Programmatically generate a function akin to Python closure

Hello all,

I am implementing a step function. Current I use the following function to generate an expression and returns side expression in a generated function.

struct TimePoint
    t
    v
end

function step(x, pts::Vector{TimePoint})
    pt_first = popfirst!(pts)
    pt_last = pop!(pts)

    orig_expr = Expr(:if, :($x < $(pt_first.t)), :(return $(pt_first.v)))
    expr = orig_expr
    for pt in pts
        push!(expr.args, Expr(:elseif, :($x < $(pt.t)), :(return $(pt.v))))
        expr = expr.args[end]
    end
    push!(expr.args, :(return $(pt_last.v)))
    return orig_expr
end

I would like to have a function/macro that behave akin to Python closure in this way I can I parameterize the generated function for different step sizes and values. How should I proceed?

Is this what you want?

function makestep(ts, vs)
    # Should probably raise an error here if ts is not sorted.
    t -> let idx = findfirst(t .< ts)
        if idx == nothing
            idx = lastindex(vs)
        end
        vs[idx]
    end
end
using GLMakie
ts = cumsum(rand(10))
vs = rand(10)
step = makestep(ts, vs)
lines(step.(1:0.01:5))

4 Likes

That looks great! I run a benchmark with @generated conc and conc2 = makestep(...). The results is the following:

julia> @btime conc(10)
  0.023 ns (0 allocations: 0 bytes)
2

julia> @btime conc2(10)
  73.117 ns (2 allocations: 128 bytes)
2

It looks like the expression expansion outperforms the function version. Would there be anyway to archive it with Expr?

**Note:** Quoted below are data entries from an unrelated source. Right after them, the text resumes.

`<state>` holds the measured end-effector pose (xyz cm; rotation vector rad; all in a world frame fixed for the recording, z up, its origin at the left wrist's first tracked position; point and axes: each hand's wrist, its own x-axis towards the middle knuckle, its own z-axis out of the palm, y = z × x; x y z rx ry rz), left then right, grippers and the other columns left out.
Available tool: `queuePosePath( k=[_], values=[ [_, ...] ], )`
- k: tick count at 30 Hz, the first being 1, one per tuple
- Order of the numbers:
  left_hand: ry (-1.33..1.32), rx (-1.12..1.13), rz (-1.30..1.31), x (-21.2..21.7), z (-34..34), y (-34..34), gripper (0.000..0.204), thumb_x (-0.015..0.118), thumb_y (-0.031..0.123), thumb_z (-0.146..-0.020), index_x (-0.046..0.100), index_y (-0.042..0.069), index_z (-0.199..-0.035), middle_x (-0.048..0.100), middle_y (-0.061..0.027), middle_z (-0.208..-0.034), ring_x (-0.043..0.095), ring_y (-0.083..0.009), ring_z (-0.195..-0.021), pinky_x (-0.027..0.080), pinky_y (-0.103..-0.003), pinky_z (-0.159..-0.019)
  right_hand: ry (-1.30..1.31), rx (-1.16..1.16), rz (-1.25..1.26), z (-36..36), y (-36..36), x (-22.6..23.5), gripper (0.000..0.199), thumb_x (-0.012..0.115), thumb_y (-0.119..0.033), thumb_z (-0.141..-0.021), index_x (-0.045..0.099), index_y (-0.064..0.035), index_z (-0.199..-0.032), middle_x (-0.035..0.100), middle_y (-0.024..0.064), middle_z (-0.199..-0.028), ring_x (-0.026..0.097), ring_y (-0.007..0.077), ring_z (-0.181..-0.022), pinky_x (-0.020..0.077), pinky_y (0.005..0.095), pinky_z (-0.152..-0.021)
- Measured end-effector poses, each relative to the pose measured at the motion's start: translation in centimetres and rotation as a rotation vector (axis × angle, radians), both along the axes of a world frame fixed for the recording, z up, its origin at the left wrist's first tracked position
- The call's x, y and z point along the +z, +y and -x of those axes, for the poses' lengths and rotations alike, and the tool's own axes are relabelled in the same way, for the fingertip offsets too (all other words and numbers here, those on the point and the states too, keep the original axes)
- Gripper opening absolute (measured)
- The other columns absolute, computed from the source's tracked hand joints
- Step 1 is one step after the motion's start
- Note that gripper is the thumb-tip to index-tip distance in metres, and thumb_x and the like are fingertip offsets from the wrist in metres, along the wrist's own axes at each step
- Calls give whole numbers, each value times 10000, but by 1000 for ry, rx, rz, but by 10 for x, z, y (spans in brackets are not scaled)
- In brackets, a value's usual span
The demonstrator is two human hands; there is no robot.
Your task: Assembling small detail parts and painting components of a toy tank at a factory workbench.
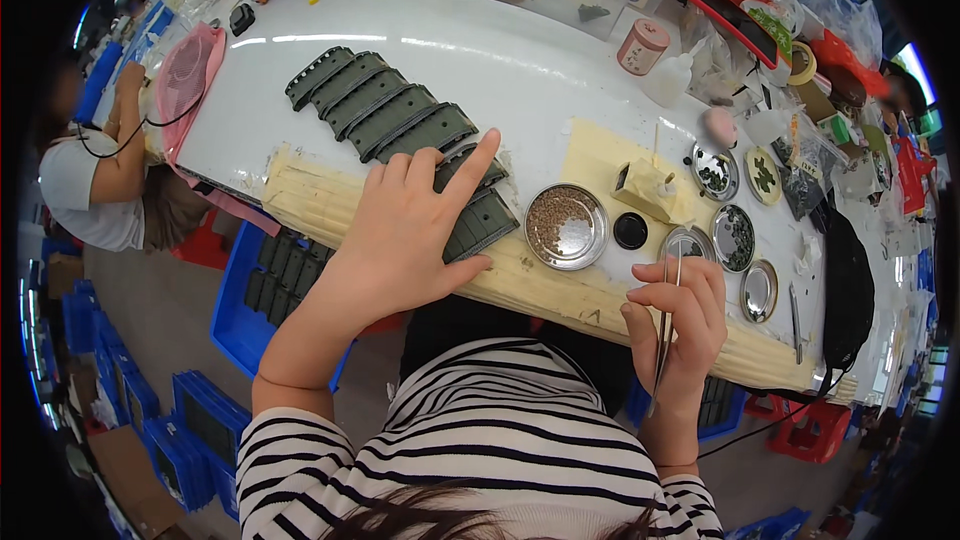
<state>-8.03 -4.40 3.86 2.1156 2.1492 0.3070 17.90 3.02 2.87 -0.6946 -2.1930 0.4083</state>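
A row of dark green, curved, ribbed plastic pieces [385, 105] lies across the white table, its near end under my left hand [405, 225]. That hand is open, index finger and thumb spread wide, resting on the nearest pieces. My right hand [692, 325] is closed around metal tweezers [663, 340], above the padded front edge. Close by sits a small metal dish [686, 233], partly hidden by the tweezers and fingers. Between my hands stands a round metal dish [576, 236] with brown granules, beside a black round cap [630, 231].
Padding [325, 212] covers the front edge. To the right are a dish of dark bits [735, 238], a bare metal dish [759, 290], other tweezers [796, 320] and a black bag [848, 290]. A pink tin [643, 47] stands farther back. Another person [92, 180] sits left.
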Motion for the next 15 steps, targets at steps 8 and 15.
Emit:
queuePosePath(
  k=[8, 15],
  values=[
    [-106, -39, -48, -8, 6, 4, 1005, 733, 228, -634, 256, 111, -1510, 487, -165, -1046, 479, -331, -964, 406, -403, -924, -9, 9, 24, 0, -6, -1, 196, 789, -55, -660, 644, -55, -792, 669, 82, -895, 559, 300, -890, 459, 378, -798],
    [-413, 137, -319, 10, 36, -63, 1010, 722, 189, -621, 260, 86, -1513, 504, -130, -1122, 537, -253, -1052, 417, -347, -967, -26, 23, 25, 3, -13, 2, 143, 738, -87, -727, 619, -48, -795, 664, 104, -878, 565, 306, -880, 470, 397, -838]
  ],
)
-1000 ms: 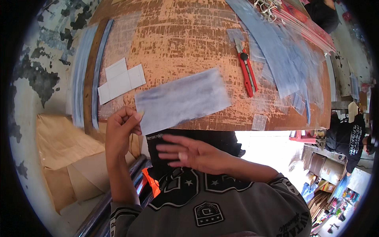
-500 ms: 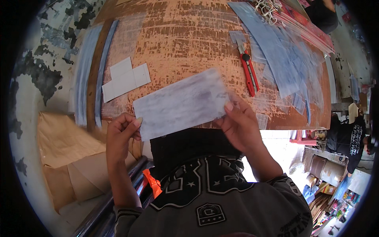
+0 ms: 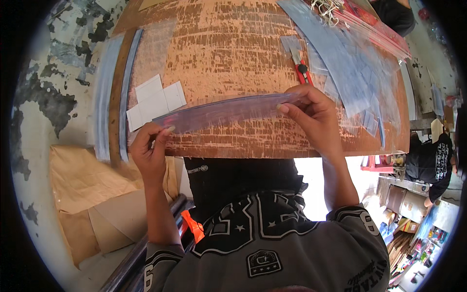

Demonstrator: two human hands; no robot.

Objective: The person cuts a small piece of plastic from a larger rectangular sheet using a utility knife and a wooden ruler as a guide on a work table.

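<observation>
A clear plastic sheet (image 3: pixel 228 113) is stretched between my two hands above the near part of the worn wooden table; tilted, it looks like a narrow see-through band. My left hand (image 3: pixel 150 142) pinches its left end between thumb and fingers. At the other end my right hand (image 3: pixel 316 114) grips it between thumb and forefinger. Just beyond my left hand lie white paper pieces (image 3: pixel 155 102), partly overlapping. A red utility knife (image 3: pixel 303 73) rests past my right hand, which covers its lower part.
Bluish plastic strips (image 3: pixel 108 97) lie along the left edge under a wooden bar (image 3: pixel 118 87). Loose clear sheets (image 3: pixel 345 73) and white string (image 3: pixel 330 10) cover the right side. Brown paper (image 3: pixel 92 170) is at lower left. Another person in black (image 3: pixel 428 163) is at far right.
The sheet has tilted from a broad, whitish face to a thin see-through band. My right hand has moved up and outward, now covering part of the knife; my left hand has risen slightly.
</observation>
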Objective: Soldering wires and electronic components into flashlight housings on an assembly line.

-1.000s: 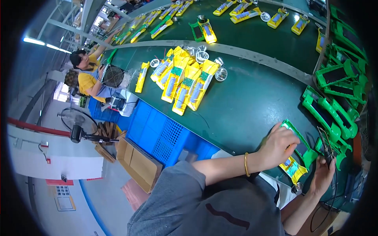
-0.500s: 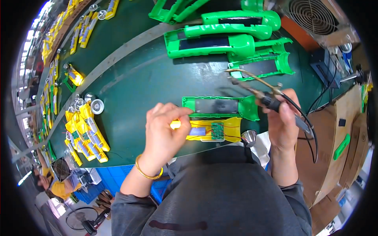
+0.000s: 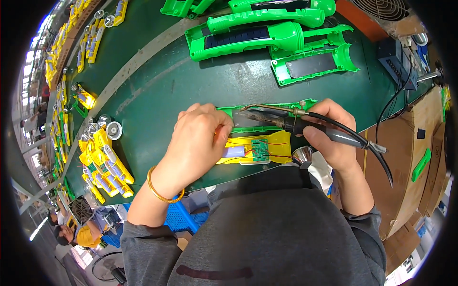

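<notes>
My right hand (image 3: 336, 143) grips a soldering iron (image 3: 305, 127) with a thin curved metal feed tube along it. The tip points left, over the dark panel of a green flashlight half-shell (image 3: 250, 129). At that shell's left end is my left hand (image 3: 194, 138), its fingers bent and pressed together; anything between them is hidden. Directly below, nearer me, lies a yellow half-shell (image 3: 280, 139) holding a lilac battery (image 3: 234, 152), a green circuit board (image 3: 260, 149) and thin red wires. A silver reflector (image 3: 303, 155) rests by its right end.
Several green shells (image 3: 286, 40) lie at the back of the green table (image 3: 157, 100). Yellow assemblies with reflectors are piled at the left (image 3: 107, 162). A blue-grey box (image 3: 396, 64) with cables stands at right, near cardboard (image 3: 396, 176). Farther left, another person (image 3: 86, 236) is visible.
My right hand has brought the iron left and down over the green shell. My left hand has shifted upward to that shell's end; the bright glow beside its fingers no longer shows.
</notes>
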`<state>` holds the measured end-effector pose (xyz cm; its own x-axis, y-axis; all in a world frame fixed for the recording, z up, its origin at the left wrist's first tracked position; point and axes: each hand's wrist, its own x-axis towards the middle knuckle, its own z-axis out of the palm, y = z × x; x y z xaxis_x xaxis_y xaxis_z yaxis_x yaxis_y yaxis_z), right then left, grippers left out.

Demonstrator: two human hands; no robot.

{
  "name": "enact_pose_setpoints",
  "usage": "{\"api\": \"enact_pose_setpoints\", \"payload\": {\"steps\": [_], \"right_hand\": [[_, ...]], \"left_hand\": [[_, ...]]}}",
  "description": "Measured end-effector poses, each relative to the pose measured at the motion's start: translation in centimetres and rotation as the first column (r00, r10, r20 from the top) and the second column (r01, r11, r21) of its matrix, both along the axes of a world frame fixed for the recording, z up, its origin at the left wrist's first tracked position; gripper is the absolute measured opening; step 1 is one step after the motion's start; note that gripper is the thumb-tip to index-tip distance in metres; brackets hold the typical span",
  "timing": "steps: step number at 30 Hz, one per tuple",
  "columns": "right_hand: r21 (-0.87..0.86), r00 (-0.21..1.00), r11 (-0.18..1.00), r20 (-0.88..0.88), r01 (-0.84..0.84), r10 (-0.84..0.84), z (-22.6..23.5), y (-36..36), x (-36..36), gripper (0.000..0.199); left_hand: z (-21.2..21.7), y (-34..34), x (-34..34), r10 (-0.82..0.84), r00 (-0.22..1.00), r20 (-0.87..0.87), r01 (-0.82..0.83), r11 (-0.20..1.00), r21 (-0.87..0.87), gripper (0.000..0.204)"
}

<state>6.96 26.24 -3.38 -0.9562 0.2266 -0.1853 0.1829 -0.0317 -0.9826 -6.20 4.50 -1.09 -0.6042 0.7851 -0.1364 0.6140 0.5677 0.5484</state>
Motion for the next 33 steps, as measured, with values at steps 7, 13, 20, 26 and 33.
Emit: {"api": "enact_pose_setpoints", "payload": {"steps": [7,13,20,26,33], "right_hand": [[0.016,0.999,1.000,0.033,-0.002,0.001,-0.2,0.1,-0.2,0.013],[0.229,0.995,0.970,-0.037,-0.078,0.088,0.1,0.1,-0.7,0.012],[0.120,0.996,0.989,0.007,-0.086,0.086,-0.2,-0.1,-1.0,0.014],[0.141,0.996,0.987,-0.019,-0.078,0.082,-0.4,-0.2,-1.2,0.015],[0.205,0.998,0.977,-0.023,-0.057,0.063,-0.3,0.0,-1.2,0.017]], "left_hand": [[-0.3,0.7,0.8,0.042,0.986,-0.162,-0.054,0.996,-0.070,0.002],[-0.2,1.4,1.4,0.047,0.954,-0.297,-0.086,0.989,-0.121,0.006],[-0.5,1.8,1.7,0.071,0.938,-0.339,-0.113,0.988,-0.104,0.005],[-0.2,1.8,1.6,0.058,0.946,-0.320,-0.118,0.978,-0.171,0.003],[-0.5,1.8,1.6,0.082,0.938,-0.335,-0.119,0.989,-0.091,0.008]]}}
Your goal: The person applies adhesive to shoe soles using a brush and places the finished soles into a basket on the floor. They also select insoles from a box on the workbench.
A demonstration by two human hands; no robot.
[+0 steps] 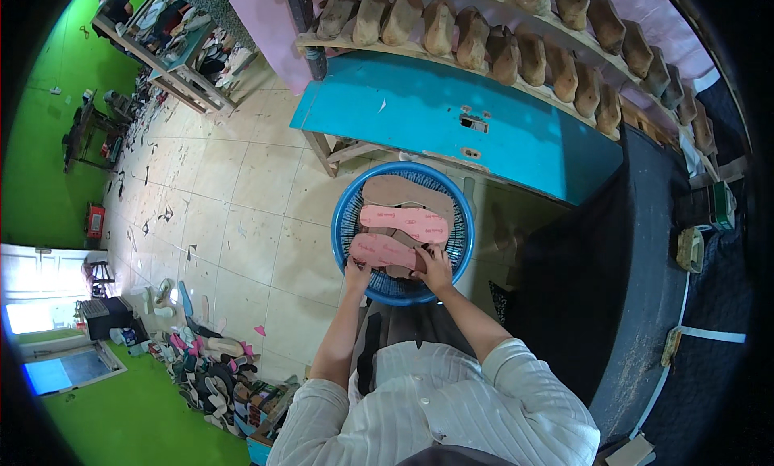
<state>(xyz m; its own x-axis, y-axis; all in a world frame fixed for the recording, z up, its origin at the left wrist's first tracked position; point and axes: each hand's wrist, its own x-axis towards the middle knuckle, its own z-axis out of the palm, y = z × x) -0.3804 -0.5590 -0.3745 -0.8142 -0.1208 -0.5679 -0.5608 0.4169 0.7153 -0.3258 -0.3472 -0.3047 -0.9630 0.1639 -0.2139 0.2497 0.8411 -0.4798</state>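
Observation:
In front of me is a round blue plastic basket [342,260] with shoe insoles inside it. My left hand [356,274] grips the heel or toe end of a pink insole [385,251] at its left. My right hand [436,269] has its fingers on the right end of that same insole, over its darker brown tip. Just beyond it lies a second pink insole [403,222] with red print. A larger brown sole piece [407,192] lies at the far side of the basket. More brown pieces show partly underneath.
A turquoise table [451,119] stands beyond the basket, below shelves holding many wooden shoe lasts [439,35]. To the right is a dark-covered piece of furniture [617,289]. Shoes and scraps [214,369] pile up at the lower left. A person [115,10] is at the far upper left.

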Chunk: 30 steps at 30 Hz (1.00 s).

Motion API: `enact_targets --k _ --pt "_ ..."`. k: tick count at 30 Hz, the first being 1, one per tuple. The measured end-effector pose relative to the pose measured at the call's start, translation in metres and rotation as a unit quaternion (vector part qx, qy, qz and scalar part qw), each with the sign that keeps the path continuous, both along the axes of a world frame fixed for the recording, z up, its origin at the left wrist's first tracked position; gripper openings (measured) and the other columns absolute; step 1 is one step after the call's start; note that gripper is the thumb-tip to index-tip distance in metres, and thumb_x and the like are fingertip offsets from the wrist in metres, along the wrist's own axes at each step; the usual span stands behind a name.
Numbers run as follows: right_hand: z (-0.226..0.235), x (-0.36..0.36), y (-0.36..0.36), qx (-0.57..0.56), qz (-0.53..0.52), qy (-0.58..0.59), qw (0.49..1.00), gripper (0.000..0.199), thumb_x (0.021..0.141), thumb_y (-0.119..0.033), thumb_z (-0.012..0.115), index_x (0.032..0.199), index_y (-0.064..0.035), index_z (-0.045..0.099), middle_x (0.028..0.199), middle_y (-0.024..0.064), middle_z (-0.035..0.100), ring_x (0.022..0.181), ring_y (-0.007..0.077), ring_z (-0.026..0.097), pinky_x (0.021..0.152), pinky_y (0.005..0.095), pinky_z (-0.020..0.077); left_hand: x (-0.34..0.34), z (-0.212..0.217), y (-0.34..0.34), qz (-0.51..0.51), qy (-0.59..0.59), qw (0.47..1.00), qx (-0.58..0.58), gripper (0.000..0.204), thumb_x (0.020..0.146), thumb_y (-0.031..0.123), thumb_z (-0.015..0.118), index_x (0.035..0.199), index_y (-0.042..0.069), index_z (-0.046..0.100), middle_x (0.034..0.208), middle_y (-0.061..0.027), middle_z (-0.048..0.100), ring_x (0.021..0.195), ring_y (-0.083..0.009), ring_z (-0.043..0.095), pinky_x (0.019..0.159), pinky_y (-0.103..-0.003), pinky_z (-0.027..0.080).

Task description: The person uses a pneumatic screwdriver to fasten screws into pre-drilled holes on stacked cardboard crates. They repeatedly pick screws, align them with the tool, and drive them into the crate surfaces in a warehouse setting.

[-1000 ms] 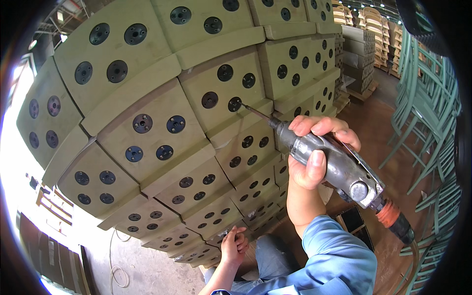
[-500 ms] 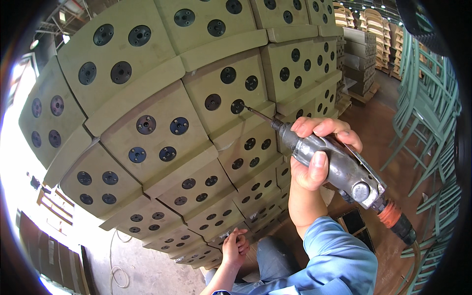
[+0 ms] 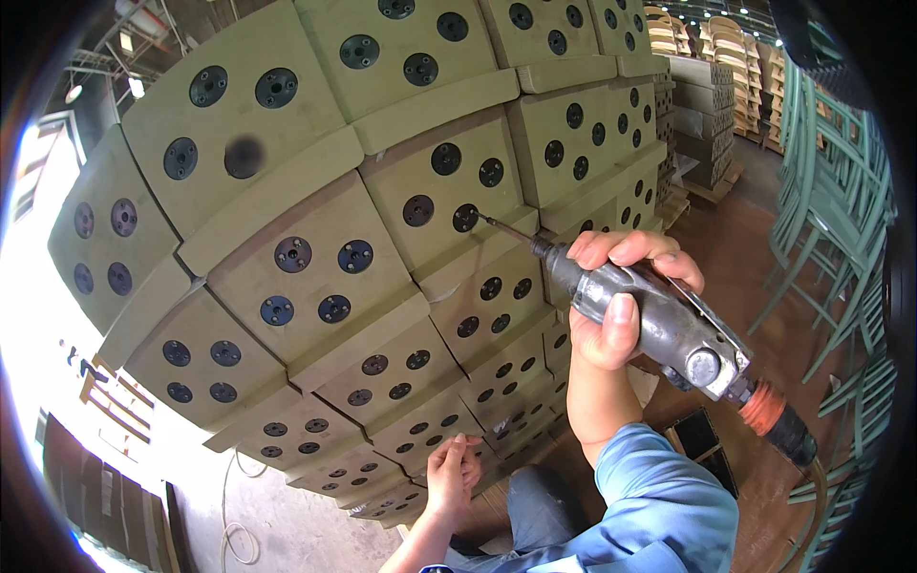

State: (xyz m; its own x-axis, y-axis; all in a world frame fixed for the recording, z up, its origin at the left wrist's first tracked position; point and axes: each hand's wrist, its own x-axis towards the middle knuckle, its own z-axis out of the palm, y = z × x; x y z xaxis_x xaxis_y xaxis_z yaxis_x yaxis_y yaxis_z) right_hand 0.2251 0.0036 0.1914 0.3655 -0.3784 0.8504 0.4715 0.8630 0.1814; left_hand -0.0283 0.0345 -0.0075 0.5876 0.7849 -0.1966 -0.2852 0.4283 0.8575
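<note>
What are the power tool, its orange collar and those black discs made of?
Power tool: probably metal, given its worn grey sheen and bright glints. Orange collar: matte, likely plastic or rubber. Black discs: smooth, faintly glossy, perhaps plastic or coated metal.

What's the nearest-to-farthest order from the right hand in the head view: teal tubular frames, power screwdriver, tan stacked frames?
1. Power screwdriver: gripped in the right hand.
2. Teal tubular frames: off to the right.
3. Tan stacked frames: background, upper right.
</note>
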Motion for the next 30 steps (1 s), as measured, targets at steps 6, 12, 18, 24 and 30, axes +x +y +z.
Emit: enact_targets --k 6,12,18,24,30 --pt "-0.001 0.002 -0.002 0.012 -0.001 -0.036 0.999 0.049 0.092 -0.010 0.068 0.130 -0.0084 0.038 0.110 0.0189 0.057 0.081 0.0276 0.065 0.074 0.0482 0.0608 0.001 0.066 0.014 -0.002 0.120 0.942 0.314 0.031 0.106 0.025 0.063 0.106 -0.005 0.071 0.067 0.0027 0.055 0.055 -0.0062 0.043 0.052 -0.021 0.034" --pt "0.002 0.007 0.003 0.042 0.002 -0.055 0.998 0.049 0.090 -0.003 0.064 0.131 -0.0053 0.038 0.109 0.0213 0.058 0.080 0.0280 0.065 0.074 0.0486 0.0611 0.023 0.168 0.021 0.074 0.205 0.661 0.718 0.023 0.090 0.020 0.079 0.106 0.004 0.076 0.069 -0.0043 0.068 0.049 -0.0145 0.055 0.049 -0.029 0.046" --pt "0.001 0.008 0.007 0.047 0.004 -0.068 0.997 0.050 0.089 -0.002 0.064 0.132 -0.0050 0.038 0.111 0.0222 0.058 0.080 0.0283 0.065 0.073 0.0479 0.0609 0.064 0.228 0.049 0.158 0.293 0.354 0.874 0.032 0.091 0.028 0.076 0.116 0.008 0.071 0.063 -0.0047 0.064 0.053 -0.0214 0.066 0.047 -0.034 0.052" --pt "0.002 0.009 0.002 0.042 0.007 -0.055 0.998 0.050 0.089 -0.003 0.065 0.131 -0.0054 0.038 0.111 0.0220 0.058 0.080 0.0280 0.065 0.074 0.0486 0.0607 0.098 0.246 0.062 0.131 0.406 0.285 0.858 0.041 0.096 0.030 0.068 0.131 0.009 0.067 0.061 -0.0064 0.066 0.050 -0.0260 0.067 0.048 -0.037 0.054" --pt "0.004 0.008 0.003 0.050 0.021 -0.047 0.997 0.050 0.090 -0.005 0.067 0.130 -0.0057 0.037 0.110 0.0216 0.058 0.079 0.0277 0.065 0.073 0.0484 0.0607 0.117 0.246 0.073 0.080 0.529 0.240 0.810 0.046 0.103 0.030 0.056 0.142 0.008 0.061 0.065 -0.0094 0.071 0.056 -0.0283 0.071 0.053 -0.040 0.057"
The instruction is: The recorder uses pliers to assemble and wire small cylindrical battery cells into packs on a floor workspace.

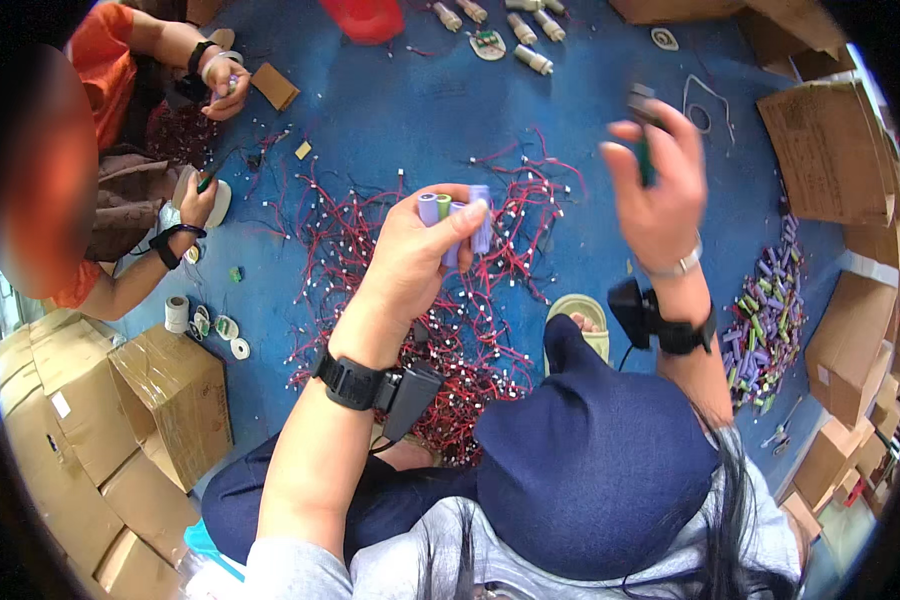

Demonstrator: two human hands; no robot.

Side comment: Note that the fields of your TimePoint type are of type Any (default). This is a common performance gotcha which you should avoid. Either specify concrete types or use type parameters:

struct TimePoint{T, V}
    t::T
    v::V
end
1 Like

If your benchmark tells you that your function runs in less than a nanosecond, then something has gone wrong. Unless you have a 40GHz processor that somehow is able to run your function in a single cycle, or the compiler is really able to fully calculate your function at compile time, this is clearly not right.

You can look into using the Ref trick for BenchmarkTools:

Sometimes, interpolating variables into very simple expressions can give the compiler more information than you intended, causing it to β€œcheat” the benchmark by hoisting the calculation out of the benchmark code
julia> a = 1; b = 2
2

julia> @btime $a + $b
0.024 ns (0 allocations: 0 bytes)
3
As a rule of thumb, if a benchmark reports that it took less than a nanosecond to perform, this hoisting probably occured. You can avoid this by referencing and dereferencing the interpolated variables

julia> @btime $(Ref(a))[] + $(Ref(b))[]
1.277 ns (0 allocations: 0 bytes)
3

3 Likes

With increased sample sizes, the time is more reasonable now.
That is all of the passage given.